- [What the task asks]: What is needed is an exact copy of the listing, with no pictures in it.

- [Information provided]:
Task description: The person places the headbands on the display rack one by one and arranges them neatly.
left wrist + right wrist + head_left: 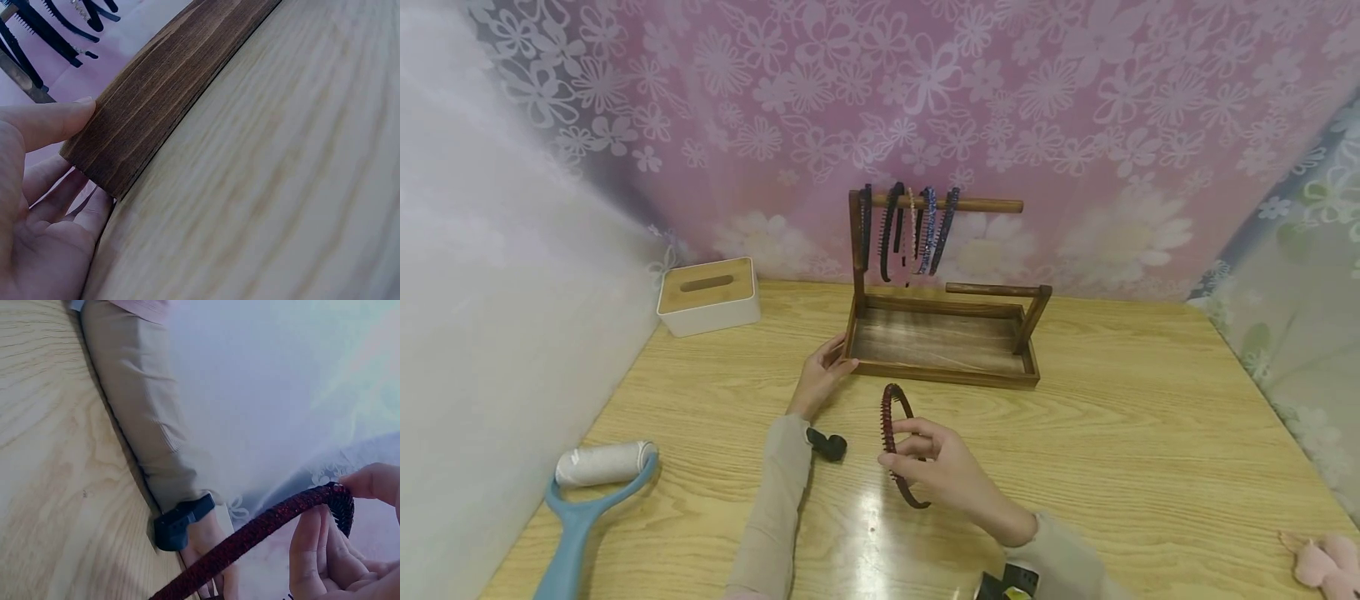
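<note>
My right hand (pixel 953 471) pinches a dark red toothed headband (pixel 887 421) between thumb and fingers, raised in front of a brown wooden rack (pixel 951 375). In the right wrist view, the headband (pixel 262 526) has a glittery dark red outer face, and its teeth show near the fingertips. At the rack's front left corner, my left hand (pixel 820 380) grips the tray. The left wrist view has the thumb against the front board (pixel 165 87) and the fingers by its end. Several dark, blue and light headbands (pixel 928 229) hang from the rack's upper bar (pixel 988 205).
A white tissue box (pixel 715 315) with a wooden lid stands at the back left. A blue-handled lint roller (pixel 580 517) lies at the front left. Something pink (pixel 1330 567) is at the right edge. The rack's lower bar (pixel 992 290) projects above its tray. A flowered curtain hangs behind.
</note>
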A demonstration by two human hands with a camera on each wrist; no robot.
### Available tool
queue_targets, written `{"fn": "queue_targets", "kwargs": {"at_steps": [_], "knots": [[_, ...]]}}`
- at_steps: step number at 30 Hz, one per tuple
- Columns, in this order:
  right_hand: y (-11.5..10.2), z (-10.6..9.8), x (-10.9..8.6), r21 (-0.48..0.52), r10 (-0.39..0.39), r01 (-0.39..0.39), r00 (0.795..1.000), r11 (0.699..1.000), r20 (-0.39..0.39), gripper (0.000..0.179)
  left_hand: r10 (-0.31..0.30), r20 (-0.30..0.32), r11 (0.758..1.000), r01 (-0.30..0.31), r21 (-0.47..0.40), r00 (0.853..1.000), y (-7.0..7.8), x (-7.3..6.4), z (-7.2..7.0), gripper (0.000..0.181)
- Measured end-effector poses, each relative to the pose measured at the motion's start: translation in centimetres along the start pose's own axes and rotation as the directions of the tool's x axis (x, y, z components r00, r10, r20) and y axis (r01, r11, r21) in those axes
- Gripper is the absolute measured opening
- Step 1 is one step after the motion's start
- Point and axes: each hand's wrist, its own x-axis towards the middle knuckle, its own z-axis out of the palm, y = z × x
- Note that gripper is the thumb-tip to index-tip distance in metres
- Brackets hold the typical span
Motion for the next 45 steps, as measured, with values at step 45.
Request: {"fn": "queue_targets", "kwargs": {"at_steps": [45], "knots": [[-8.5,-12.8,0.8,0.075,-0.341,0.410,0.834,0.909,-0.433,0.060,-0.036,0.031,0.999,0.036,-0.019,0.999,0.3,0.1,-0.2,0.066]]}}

- [Solution for this task]:
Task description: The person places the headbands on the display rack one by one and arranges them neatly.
left wrist + right wrist + head_left: 
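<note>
My right hand (pixel 953 471) pinches a dark red toothed headband (pixel 887 421) between thumb and fingers, raised in front of a brown wooden rack (pixel 951 375). In the right wrist view, the headband (pixel 262 526) has a glittery dark red outer face, and its teeth show near the fingertips. At the rack's front left corner, my left hand (pixel 820 380) grips the tray. The left wrist view has the thumb against the front board (pixel 165 87) and the fingers by its end. Several dark, blue and light headbands (pixel 928 229) hang from the rack's upper bar (pixel 988 205).
A white tissue box (pixel 715 315) with a wooden lid stands at the back left. A blue-handled lint roller (pixel 580 517) lies at the front left. Something pink (pixel 1330 567) is at the right edge. The rack's lower bar (pixel 992 290) projects above its tray. A flowered curtain hangs behind.
</note>
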A demonstration by two human hands with a camera on each wrist; no robot.
### Available tool
queue_targets, written `{"fn": "queue_targets", "kwargs": {"at_steps": [_], "knots": [[_, ...]]}}`
- at_steps: step number at 30 Hz, one per tuple
- Columns, in this order:
  right_hand: y (-11.5..10.2), z (-10.6..9.8), x (-10.9..8.6), r21 (-0.48..0.52), r10 (-0.39..0.39), r01 (-0.39..0.39), r00 (0.795..1.000), r11 (0.699..1.000), r20 (-0.39..0.39), gripper (0.000..0.179)
  left_hand: r10 (-0.31..0.30), r20 (-0.30..0.32), r11 (0.758..1.000), r01 (-0.30..0.31), r21 (-0.47..0.40), r00 (0.853..1.000), y (-7.0..7.8), x (-7.3..6.4), z (-7.2..7.0), gripper (0.000..0.181)
- Measured end-effector poses, each relative to the pose measured at the motion's start: translation in centimetres along the start pose's own axes and rotation as the directions of the tool's x axis (x, y, z components r00, r10, r20) and y axis (r01, r11, r21) in those axes
- Gripper is the absolute measured opening
- Step 1 is one step after the motion's start
- Point and axes: each hand's wrist, its own x-axis towards the middle knuckle, its own z-axis out of the palm, y = z × x
- Note that gripper is the thumb-tip to index-tip distance in metres
- Brackets hold the typical span
Motion for the next 45 steps, as measured, with values at step 45.
Request: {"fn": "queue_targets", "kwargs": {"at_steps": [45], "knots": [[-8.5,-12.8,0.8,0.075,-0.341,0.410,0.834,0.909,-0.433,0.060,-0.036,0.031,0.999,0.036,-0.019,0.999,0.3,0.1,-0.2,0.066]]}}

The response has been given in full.